Task: From the entries that follow, copy each line in which "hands" appears.

▼

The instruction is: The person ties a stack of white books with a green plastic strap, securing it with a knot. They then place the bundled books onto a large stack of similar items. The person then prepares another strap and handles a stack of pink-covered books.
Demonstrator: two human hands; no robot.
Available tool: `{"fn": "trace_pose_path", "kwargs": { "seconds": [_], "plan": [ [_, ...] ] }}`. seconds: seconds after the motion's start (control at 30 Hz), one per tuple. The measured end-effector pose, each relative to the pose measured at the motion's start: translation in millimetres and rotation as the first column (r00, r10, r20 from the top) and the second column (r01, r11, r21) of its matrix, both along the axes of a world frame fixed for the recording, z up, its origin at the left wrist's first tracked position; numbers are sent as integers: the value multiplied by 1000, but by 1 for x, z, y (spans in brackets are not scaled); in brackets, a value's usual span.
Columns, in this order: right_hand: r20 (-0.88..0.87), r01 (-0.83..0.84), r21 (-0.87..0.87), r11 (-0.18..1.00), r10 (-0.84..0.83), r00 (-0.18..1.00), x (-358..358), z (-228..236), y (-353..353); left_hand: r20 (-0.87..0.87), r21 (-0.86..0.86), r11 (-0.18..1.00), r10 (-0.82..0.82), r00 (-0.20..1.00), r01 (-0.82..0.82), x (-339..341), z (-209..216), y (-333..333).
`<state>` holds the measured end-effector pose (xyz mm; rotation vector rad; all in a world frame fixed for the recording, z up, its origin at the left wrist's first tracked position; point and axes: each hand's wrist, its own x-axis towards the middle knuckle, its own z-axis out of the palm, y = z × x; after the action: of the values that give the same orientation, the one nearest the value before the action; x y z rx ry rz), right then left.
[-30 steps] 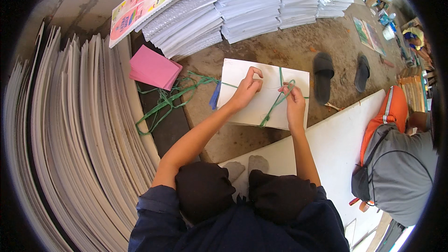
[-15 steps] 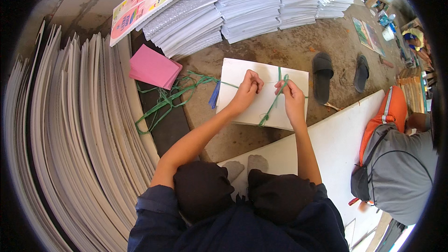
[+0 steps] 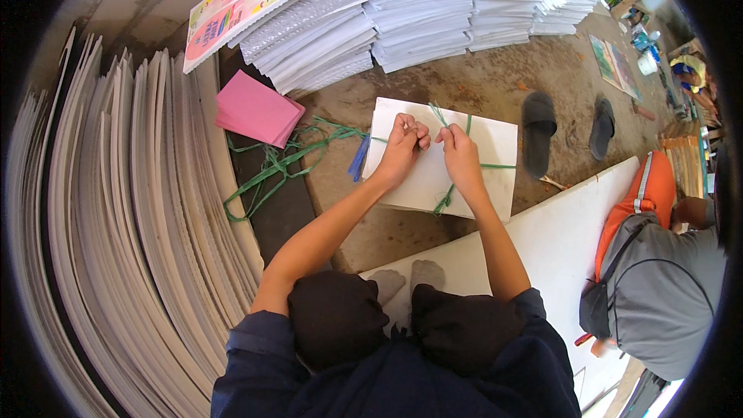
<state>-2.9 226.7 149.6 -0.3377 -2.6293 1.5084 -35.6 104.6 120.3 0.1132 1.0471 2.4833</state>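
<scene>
A flat stack of white sheets (image 3: 495, 137) lies on the floor in front of me, with green string (image 3: 499, 166) crossing it both ways. Over its middle, my right hand (image 3: 462, 161) is closed in a pinch on the string, and a loose end sticks up beyond the fingertips. My left hand (image 3: 404, 153) is closed just beside it, fingers curled. The string from the left runs to this hand, but what lies inside the fingers is hidden. A tangle of green string (image 3: 271, 174) trails off to the left, near a blue strip bundle (image 3: 357, 159).
Pink cards (image 3: 259, 108) lie left of the stack. Tall white paper piles (image 3: 422, 23) stand behind; upright boards (image 3: 147, 224) fill the left. Black slippers (image 3: 539, 135) sit to the right. A person in a grey shirt (image 3: 665, 294) is at the right, beside a white board (image 3: 561, 224).
My right hand has moved left toward my left hand, pulling the string end across the stack. My left hand has shifted slightly left and its fingers are curled tighter.
</scene>
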Motion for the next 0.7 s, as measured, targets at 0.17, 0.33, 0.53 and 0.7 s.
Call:
{"fn": "trace_pose_path", "kwargs": {
  "seconds": [0.17,0.33,0.53,0.7],
  "plan": [
    [-12,-86,54,995,87,996,3,-16,-3,-423,-331,940,-65,904,-87,3,21,3],
    [-132,-207,-102,973,193,972,6,-14,-13,-394,-305,952,-85,915,-43,-2,32,-4],
    [23,-226,165,960,226,974,8,-7,-15,-395,-259,966,-87,915,-20,-10,38,-9],
    [-16,-243,77,967,245,969,7,-7,-12,-299,-256,966,-97,949,18,-7,44,-10]
  ]
}}
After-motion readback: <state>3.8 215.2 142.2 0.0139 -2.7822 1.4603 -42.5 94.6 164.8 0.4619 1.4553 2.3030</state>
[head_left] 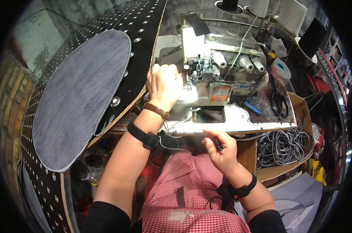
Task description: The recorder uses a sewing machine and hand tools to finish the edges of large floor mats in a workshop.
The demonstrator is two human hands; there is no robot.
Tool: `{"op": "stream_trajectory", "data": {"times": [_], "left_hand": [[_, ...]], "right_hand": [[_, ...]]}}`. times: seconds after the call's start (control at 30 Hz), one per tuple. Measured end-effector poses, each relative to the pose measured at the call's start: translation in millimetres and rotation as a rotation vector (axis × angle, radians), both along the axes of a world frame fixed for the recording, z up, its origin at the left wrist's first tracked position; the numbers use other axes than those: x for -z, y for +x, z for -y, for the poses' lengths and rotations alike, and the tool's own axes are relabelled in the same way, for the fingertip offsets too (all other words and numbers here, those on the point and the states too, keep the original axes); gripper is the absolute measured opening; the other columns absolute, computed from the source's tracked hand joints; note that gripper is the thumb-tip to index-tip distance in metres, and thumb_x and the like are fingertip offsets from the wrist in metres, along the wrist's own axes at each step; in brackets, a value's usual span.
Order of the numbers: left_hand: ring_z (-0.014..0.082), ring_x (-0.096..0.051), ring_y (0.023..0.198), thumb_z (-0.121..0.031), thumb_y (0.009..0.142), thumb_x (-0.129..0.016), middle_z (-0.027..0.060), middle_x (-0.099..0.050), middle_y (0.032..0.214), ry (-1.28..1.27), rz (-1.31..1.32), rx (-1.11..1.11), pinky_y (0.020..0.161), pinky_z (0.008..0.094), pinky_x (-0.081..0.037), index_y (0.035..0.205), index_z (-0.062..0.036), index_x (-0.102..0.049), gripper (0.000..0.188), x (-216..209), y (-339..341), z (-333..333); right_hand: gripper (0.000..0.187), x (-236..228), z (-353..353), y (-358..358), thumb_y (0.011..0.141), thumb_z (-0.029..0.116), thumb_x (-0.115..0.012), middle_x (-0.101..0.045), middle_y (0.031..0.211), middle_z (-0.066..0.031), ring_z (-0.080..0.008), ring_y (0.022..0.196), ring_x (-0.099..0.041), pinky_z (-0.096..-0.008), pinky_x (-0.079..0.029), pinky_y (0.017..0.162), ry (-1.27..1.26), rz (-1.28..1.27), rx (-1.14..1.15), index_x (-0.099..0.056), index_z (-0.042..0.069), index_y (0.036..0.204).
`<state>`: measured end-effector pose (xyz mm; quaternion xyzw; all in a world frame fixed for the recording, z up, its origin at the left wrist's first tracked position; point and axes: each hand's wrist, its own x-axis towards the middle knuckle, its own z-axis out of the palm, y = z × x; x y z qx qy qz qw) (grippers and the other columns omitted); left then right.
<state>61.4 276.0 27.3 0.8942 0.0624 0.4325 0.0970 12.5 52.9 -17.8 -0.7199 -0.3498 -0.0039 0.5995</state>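
An overlock sewing machine (226, 58), lint-covered and brightly lit at its needle area, stands on the worktable ahead of me. My left hand (164, 83) is closed just left of the needle and presser foot, back of the hand up. Whatever its fingers grip is hidden; a dark knob shows just beyond the knuckles. My right hand (223, 151) is by the table's front edge, index finger and thumb apart, other fingers curled around a small dark thing I cannot make out. To the left, a grey oval mat (83, 97) with an edged border lies on a black studded board.
The black board (143, 37) carries metal studs. Scissors (279, 105) and a blue marker (252, 108) lie right of the machine. Thread cones (292, 15) stand at the back right. A cardboard box (300, 101) below holds tangled grey cord (282, 147).
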Motion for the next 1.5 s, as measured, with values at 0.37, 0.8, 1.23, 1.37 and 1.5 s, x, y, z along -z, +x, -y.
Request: {"op": "stream_trajectory", "data": {"times": [0.37, 0.8, 1.23, 1.37, 1.5], "left_hand": [[0.0301, -0.050, 0.065, -0.013, 0.069, -0.066, 0.0090, -0.053, 0.059, -0.031, -0.056, -0.094, 0.064, 0.0383, -0.041, 0.056, -0.0058, -0.048, 0.023, 1, 6, 1], [0.0207, -0.032, 0.055, -0.007, 0.075, -0.065, 0.0061, -0.031, 0.055, -0.513, 0.298, -0.176, 0.052, 0.0334, -0.028, 0.057, -0.0048, -0.030, 0.040, 9, -136, -2], [0.0166, -0.035, 0.060, 0.001, 0.076, -0.055, 0.0030, -0.037, 0.058, -0.662, 0.107, 0.003, 0.056, 0.0287, -0.029, 0.060, -0.0041, -0.038, 0.024, 19, -212, 32], [0.0165, -0.041, 0.071, -0.005, 0.074, -0.060, 0.0029, -0.045, 0.072, -0.928, 0.278, 0.100, 0.068, 0.0269, -0.036, 0.079, -0.0047, -0.055, 0.008, 4, -165, 41], [0.0221, -0.046, 0.075, -0.009, 0.067, -0.068, 0.0055, -0.048, 0.077, -0.343, -0.024, 0.062, 0.072, 0.0312, -0.039, 0.082, -0.0082, -0.066, 0.016, -2, -127, 38]], "right_hand": [[0.021, 5, -10, -2, 0.077, 0.000, -0.059, -0.062, 0.083, -0.0126, -0.0178, 0.067, -0.060, -0.0249, -0.047, 0.061, -0.010, -0.023, -0.015, -0.060, 0.000, 0.098], [0.028, -22, -28, 1, 0.093, 0.023, -0.043, -0.044, 0.070, 0.0052, -0.0021, 0.058, -0.034, -0.0162, -0.029, 0.053, 0.108, -0.877, -0.324, -0.054, 0.005, 0.111], [0.035, -29, -113, -44, 0.089, 0.021, -0.051, -0.047, 0.061, 0.0033, -0.0028, 0.049, -0.037, -0.0164, -0.030, 0.046, 0.129, -1.221, -0.831, -0.052, 0.001, 0.117], [0.031, -14, -94, -33, 0.090, 0.025, -0.049, -0.050, 0.061, 0.0017, -0.0047, 0.046, -0.040, -0.0176, -0.028, 0.040, 0.080, -1.239, -0.596, -0.055, 0.008, 0.115], [0.036, -9, -43, -26, 0.084, 0.036, -0.058, -0.052, 0.062, 0.0012, -0.0053, 0.053, -0.044, -0.0185, -0.032, 0.044, -0.449, -1.116, -0.499, -0.060, 0.004, 0.100]]}}
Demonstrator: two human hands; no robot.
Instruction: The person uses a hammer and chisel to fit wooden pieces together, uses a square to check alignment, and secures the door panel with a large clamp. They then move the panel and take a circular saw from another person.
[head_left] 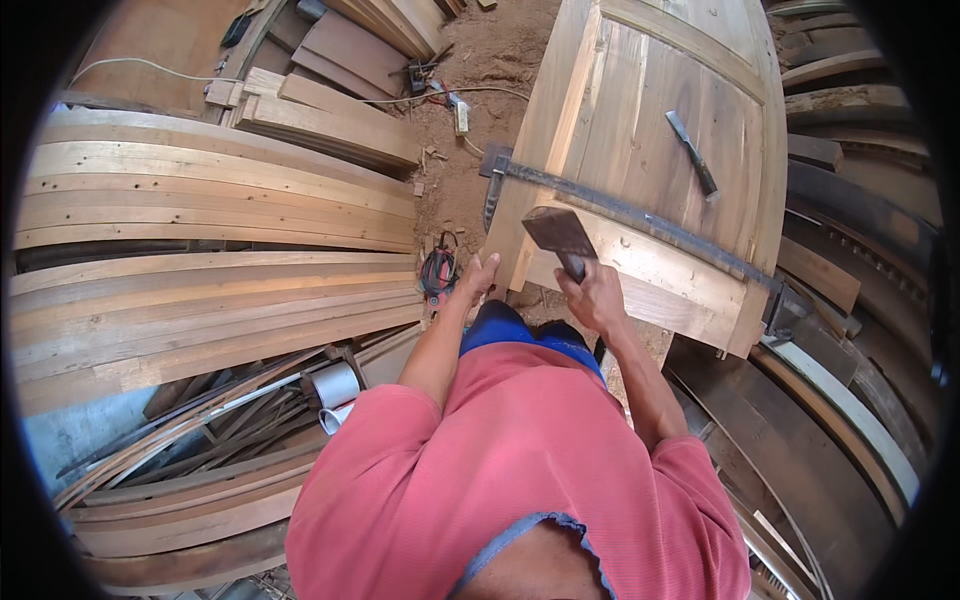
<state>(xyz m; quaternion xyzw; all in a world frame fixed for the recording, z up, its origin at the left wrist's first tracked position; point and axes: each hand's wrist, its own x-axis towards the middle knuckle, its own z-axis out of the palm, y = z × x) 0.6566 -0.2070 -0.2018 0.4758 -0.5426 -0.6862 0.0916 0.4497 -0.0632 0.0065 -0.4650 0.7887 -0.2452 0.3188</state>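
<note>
My right hand [592, 295] is closed around the handle of a dark wooden mallet [560, 235], its head raised over the near end of a panelled wooden door [660, 265]. My left hand [478, 278] is beside the door's near left corner, thumb and fingertips pointing up and apart; whether it touches the wood is unclear. A long metal bar clamp [630, 213] spans the door's width, its jaws at the two long edges. Beyond the clamp, a chisel [692, 155] with a pale blade and dark handle lies on the panel.
Stacked planks [220, 190] fill the left side. A red and black power tool [438, 272] with a coiled cord sits on the floor by my left hand. A pale cable [440, 95] crosses the shavings-covered floor. More boards [850, 190] line the right, close to the door.
</note>
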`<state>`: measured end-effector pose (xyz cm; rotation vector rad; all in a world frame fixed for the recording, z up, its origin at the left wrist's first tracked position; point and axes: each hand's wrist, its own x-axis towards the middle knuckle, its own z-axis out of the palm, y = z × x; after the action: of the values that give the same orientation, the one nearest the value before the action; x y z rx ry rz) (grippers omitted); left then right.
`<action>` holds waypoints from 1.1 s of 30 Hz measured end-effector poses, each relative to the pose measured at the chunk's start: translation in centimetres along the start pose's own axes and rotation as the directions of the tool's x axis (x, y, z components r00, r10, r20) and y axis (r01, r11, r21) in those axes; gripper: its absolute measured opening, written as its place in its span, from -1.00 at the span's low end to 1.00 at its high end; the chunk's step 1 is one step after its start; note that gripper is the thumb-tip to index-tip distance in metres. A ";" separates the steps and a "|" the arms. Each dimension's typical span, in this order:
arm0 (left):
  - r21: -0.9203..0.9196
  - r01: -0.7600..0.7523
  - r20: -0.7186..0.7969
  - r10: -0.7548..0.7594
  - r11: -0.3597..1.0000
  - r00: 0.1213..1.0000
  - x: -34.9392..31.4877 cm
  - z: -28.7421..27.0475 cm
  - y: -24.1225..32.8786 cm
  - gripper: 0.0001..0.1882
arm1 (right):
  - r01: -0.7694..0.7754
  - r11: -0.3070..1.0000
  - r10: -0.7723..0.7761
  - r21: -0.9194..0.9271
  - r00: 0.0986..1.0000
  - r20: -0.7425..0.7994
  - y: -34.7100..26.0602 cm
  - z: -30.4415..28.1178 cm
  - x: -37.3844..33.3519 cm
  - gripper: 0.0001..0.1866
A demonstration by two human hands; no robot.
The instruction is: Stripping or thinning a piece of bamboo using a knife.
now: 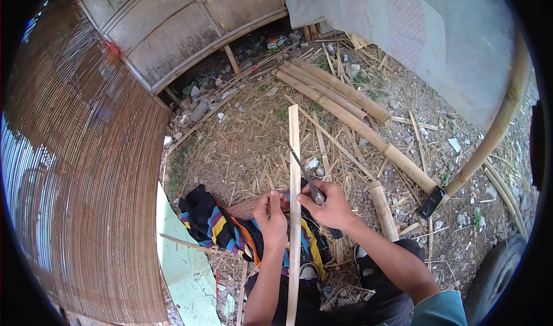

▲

Output for this task:
Demonstrator: two human hands; no robot.
The demonstrator is two human hands; there is no robot.
Demonstrator: two human hands; no robot.
A demonstration by two human hands; no robot.

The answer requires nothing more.